• **WORK INSTRUCTION**: After going through the data, give the number of lines that contain the word "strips" as your sole answer.

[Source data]
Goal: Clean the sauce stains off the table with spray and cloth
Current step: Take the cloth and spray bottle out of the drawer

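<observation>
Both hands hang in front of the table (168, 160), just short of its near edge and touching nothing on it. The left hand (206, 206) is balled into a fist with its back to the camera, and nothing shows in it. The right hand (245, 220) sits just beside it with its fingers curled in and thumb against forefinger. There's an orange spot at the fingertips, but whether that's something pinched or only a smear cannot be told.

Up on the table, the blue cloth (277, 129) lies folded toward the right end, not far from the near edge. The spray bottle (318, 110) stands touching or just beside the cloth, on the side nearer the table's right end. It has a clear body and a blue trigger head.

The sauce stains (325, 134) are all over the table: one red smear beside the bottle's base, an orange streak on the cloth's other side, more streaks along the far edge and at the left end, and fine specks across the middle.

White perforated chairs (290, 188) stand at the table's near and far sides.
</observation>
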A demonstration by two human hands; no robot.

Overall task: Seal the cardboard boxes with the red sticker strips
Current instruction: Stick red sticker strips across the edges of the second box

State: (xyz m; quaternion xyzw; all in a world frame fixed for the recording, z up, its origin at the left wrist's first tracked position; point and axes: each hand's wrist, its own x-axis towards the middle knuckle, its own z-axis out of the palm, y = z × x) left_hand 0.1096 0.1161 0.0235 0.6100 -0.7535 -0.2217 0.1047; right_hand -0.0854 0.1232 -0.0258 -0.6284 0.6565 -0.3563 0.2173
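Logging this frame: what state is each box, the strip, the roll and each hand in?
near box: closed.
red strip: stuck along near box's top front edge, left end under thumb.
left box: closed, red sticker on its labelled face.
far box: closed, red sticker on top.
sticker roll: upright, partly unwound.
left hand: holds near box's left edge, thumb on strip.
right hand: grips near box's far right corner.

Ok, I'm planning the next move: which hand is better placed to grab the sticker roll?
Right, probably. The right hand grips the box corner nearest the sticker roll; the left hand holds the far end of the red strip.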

• **TASK RESPONSE**: 2